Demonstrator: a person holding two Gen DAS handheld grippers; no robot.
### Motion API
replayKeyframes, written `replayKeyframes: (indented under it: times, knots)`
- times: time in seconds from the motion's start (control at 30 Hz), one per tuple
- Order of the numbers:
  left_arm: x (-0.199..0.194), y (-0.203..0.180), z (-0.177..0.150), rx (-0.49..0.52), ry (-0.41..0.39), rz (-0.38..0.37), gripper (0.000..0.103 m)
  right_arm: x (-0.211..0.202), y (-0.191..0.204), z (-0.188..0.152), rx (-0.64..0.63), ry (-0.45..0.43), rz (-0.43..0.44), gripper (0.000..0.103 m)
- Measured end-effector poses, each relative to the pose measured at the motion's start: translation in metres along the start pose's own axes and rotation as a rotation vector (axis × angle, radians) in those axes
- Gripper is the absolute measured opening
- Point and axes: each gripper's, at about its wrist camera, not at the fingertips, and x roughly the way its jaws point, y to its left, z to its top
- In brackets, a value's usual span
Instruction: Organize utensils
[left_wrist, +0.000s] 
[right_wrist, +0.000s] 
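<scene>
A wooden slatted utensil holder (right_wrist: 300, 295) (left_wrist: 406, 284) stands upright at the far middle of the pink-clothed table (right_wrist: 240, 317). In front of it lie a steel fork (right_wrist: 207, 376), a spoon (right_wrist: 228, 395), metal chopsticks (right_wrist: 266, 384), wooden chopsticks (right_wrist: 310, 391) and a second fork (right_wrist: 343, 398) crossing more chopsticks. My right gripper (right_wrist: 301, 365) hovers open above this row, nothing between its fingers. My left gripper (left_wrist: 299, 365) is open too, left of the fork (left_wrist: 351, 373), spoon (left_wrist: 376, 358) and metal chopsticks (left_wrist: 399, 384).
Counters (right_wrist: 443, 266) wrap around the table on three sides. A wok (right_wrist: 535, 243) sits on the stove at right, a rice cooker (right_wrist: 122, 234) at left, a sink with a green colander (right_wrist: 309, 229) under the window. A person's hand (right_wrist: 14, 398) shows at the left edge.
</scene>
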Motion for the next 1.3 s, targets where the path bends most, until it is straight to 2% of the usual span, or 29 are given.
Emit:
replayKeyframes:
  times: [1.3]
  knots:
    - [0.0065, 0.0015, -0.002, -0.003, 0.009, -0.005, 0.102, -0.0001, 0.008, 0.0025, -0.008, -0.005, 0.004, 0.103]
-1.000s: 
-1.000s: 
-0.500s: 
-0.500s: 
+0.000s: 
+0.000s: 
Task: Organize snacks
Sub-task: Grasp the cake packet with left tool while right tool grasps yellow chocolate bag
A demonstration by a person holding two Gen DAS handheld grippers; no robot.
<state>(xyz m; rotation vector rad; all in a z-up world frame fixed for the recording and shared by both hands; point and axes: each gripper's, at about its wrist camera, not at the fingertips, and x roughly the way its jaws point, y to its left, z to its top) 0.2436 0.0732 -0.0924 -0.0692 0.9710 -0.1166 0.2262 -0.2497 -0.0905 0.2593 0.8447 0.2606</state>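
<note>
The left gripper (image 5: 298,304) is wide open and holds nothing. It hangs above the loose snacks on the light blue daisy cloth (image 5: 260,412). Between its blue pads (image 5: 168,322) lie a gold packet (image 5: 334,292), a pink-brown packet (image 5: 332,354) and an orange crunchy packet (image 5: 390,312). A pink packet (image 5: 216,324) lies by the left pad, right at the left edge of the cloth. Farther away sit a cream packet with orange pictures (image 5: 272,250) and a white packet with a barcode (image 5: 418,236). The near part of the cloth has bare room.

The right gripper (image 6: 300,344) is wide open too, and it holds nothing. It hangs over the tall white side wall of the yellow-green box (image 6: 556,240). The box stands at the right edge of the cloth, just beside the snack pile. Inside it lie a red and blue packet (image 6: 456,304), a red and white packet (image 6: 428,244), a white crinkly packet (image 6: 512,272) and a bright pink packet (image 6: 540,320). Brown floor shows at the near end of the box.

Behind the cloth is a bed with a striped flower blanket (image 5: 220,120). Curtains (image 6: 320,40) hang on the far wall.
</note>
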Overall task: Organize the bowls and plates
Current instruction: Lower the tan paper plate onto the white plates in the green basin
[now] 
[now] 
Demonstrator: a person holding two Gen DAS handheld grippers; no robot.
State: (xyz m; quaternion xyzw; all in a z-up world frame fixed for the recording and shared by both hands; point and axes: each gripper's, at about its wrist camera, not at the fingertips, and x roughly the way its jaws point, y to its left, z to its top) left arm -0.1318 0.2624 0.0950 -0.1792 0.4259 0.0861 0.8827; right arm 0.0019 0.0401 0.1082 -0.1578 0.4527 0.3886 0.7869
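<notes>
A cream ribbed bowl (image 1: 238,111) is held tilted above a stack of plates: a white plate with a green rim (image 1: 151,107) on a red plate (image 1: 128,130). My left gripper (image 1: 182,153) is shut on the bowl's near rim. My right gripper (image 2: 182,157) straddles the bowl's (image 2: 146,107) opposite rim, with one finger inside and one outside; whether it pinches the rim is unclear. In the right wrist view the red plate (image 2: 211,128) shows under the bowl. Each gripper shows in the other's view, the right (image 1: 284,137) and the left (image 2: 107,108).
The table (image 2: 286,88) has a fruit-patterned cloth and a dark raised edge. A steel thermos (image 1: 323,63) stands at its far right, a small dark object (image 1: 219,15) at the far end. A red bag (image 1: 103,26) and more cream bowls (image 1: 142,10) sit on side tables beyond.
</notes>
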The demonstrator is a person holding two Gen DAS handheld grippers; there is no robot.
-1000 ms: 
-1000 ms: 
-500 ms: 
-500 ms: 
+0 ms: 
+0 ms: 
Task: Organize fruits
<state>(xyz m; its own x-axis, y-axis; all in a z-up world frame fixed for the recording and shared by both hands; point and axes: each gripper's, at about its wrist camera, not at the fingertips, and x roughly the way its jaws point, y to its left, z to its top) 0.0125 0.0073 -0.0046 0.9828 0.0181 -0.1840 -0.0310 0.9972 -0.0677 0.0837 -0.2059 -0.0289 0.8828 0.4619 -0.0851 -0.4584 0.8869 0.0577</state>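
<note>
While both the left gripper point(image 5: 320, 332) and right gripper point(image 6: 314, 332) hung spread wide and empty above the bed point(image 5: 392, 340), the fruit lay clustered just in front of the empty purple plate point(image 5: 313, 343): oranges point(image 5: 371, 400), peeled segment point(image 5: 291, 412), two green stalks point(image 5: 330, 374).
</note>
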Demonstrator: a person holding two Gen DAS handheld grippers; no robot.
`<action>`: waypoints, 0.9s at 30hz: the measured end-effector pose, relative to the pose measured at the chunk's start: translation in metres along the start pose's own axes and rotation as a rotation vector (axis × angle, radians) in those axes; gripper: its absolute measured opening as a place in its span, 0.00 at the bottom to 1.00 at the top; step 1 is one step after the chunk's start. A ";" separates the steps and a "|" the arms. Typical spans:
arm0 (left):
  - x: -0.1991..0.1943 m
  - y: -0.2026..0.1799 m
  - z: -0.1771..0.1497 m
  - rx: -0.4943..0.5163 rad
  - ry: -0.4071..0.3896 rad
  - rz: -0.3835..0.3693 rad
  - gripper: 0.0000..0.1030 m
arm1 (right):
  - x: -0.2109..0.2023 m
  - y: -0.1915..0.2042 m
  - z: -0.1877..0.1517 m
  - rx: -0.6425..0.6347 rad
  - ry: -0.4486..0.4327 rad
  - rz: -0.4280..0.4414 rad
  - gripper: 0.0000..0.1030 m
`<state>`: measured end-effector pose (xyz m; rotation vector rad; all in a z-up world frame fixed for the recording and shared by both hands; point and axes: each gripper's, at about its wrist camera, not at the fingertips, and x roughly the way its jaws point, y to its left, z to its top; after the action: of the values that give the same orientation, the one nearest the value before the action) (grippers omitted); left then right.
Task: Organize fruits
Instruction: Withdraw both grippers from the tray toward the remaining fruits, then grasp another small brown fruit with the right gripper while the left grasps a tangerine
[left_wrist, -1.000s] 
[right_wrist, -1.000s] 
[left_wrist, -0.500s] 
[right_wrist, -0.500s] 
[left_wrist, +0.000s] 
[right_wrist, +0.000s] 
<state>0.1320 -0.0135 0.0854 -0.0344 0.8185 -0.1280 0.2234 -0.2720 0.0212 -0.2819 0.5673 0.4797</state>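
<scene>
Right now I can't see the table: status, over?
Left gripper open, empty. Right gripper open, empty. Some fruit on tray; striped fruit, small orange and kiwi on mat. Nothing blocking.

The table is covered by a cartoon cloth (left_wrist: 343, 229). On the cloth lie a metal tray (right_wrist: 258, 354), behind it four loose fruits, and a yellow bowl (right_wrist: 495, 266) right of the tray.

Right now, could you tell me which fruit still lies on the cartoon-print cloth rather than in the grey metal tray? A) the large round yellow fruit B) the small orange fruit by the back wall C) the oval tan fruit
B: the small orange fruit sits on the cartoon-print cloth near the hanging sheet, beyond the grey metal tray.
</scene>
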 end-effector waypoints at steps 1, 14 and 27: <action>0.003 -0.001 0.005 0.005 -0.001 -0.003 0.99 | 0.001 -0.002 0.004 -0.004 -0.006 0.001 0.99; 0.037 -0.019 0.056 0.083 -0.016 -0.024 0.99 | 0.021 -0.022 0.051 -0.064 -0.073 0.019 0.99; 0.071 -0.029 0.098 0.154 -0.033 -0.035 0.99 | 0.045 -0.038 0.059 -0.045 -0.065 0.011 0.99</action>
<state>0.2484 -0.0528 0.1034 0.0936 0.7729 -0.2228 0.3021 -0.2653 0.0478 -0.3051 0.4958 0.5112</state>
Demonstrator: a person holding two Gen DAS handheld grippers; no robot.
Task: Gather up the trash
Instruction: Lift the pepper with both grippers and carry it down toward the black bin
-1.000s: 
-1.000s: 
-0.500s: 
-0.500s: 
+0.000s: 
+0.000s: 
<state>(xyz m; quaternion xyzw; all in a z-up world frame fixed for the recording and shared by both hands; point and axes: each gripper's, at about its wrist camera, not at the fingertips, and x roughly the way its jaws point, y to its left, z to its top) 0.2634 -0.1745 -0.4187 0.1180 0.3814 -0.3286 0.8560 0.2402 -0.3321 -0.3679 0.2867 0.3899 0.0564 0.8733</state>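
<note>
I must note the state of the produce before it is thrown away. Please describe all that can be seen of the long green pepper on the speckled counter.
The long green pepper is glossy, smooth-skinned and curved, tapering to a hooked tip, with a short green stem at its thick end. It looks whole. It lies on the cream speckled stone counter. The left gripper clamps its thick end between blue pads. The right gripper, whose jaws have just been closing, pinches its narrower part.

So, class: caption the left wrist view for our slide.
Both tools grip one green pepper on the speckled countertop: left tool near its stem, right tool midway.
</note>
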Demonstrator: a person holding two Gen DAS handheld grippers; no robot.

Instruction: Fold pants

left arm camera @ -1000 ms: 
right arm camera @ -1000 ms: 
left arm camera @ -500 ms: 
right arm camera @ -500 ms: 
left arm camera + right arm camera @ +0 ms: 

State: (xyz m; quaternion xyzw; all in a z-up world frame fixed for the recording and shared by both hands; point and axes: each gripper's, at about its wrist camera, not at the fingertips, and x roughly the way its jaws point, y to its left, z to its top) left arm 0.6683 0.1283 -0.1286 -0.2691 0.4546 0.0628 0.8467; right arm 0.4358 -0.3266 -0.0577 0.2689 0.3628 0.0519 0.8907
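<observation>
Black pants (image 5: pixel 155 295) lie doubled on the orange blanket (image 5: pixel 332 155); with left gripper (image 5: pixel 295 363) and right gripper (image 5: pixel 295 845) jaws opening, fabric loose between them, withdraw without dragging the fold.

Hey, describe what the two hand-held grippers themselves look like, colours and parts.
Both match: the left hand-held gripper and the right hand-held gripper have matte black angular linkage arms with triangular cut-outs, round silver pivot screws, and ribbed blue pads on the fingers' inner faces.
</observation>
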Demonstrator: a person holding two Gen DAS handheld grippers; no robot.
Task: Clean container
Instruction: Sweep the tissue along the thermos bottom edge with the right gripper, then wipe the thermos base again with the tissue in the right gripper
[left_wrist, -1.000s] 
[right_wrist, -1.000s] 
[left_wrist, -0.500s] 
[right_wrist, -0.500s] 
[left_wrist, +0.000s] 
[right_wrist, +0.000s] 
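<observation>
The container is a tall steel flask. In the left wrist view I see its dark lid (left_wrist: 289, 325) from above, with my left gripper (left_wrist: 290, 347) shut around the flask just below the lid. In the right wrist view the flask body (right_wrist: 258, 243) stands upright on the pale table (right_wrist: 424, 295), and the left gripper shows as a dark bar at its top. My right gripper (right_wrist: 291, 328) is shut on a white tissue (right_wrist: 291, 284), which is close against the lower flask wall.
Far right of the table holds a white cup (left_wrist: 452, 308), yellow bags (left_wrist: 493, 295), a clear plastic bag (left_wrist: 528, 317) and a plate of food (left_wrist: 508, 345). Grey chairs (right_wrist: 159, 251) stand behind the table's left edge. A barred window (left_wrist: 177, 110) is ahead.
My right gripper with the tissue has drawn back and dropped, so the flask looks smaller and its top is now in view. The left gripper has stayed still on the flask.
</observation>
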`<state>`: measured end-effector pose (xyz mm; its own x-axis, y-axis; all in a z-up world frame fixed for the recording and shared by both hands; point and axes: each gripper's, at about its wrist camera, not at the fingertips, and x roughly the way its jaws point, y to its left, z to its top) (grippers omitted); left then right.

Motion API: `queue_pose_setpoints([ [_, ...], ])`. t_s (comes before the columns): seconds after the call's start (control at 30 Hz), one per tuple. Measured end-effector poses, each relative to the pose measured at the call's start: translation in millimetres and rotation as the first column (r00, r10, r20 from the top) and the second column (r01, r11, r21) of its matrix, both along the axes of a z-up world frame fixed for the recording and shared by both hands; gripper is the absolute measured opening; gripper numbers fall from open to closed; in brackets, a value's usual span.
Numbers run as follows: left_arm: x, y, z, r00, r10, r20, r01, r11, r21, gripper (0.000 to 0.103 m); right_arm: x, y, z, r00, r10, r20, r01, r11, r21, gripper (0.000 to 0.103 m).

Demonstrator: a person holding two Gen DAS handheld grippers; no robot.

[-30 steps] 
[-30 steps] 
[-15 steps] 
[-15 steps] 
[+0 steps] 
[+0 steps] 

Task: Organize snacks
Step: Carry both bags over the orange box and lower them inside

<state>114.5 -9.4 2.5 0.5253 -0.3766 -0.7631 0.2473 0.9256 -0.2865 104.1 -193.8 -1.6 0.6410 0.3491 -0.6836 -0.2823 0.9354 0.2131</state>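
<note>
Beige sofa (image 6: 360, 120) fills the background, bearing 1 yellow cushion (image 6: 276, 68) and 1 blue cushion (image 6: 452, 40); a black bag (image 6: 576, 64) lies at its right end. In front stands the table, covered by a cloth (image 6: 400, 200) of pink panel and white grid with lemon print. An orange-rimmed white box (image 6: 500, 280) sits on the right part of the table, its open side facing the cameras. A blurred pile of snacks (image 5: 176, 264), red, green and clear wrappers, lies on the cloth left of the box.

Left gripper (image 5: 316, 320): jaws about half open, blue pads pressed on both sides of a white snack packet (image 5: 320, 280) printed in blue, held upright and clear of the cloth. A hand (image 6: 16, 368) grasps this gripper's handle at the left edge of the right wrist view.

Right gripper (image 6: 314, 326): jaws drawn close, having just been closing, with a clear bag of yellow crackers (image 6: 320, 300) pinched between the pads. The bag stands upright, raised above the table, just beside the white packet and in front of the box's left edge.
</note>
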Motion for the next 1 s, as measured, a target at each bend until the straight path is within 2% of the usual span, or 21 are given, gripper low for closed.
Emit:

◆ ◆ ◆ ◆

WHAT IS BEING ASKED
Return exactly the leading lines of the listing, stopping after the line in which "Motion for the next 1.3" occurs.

ANSWER SPACE
Demonstrator: a person holding two Gen DAS handheld grippers; no robot.
### Motion API
replayKeyframes, written `replayKeyframes: (indented under it: times, knots)`
- times: time in seconds from the motion's start (control at 30 Hz), one per tuple
- Order of the numbers:
  left_arm: x (-0.199..0.194), y (-0.203..0.180), z (-0.177..0.150), rx (-0.49..0.52), ry (-0.41..0.39), rz (-0.38..0.37), gripper (0.000..0.103 m)
  right_arm: x (-0.211..0.202), y (-0.191..0.204), z (-0.188..0.152), rx (-0.64..0.63), ry (-0.45..0.43), rz (-0.43..0.44), gripper (0.000..0.103 m)
- Measured end-effector poses, each relative to the pose measured at the motion's start: translation in metres along the start pose's own axes and rotation as a rotation vector (axis × angle, radians) in those axes
- Gripper is the absolute measured opening
- Point and axes: each gripper's, at about its wrist camera, not at the fingertips, and x roughly the way its jaws point, y to its left, z to its top
- In brackets, a value's usual span
Instruction: Organize utensils
[left_wrist, +0.000s] 
[right_wrist, +0.000s] 
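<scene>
A wooden slatted utensil holder (right_wrist: 300, 295) (left_wrist: 406, 284) stands upright at the far middle of the pink-clothed table (right_wrist: 240, 317). In front of it lie a steel fork (right_wrist: 207, 376), a spoon (right_wrist: 228, 395), metal chopsticks (right_wrist: 266, 384), wooden chopsticks (right_wrist: 310, 391) and a second fork (right_wrist: 343, 398) crossing more chopsticks. My right gripper (right_wrist: 301, 365) hovers open above this row, nothing between its fingers. My left gripper (left_wrist: 299, 365) is open too, left of the fork (left_wrist: 351, 373), spoon (left_wrist: 376, 358) and metal chopsticks (left_wrist: 399, 384).
Counters (right_wrist: 443, 266) wrap around the table on three sides. A wok (right_wrist: 535, 243) sits on the stove at right, a rice cooker (right_wrist: 122, 234) at left, a sink with a green colander (right_wrist: 309, 229) under the window. A person's hand (right_wrist: 14, 398) shows at the left edge.
</scene>
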Motion for the next 1.3 s, targets where the path bends most, until it is straight to 2% of the usual span, or 29 are given.

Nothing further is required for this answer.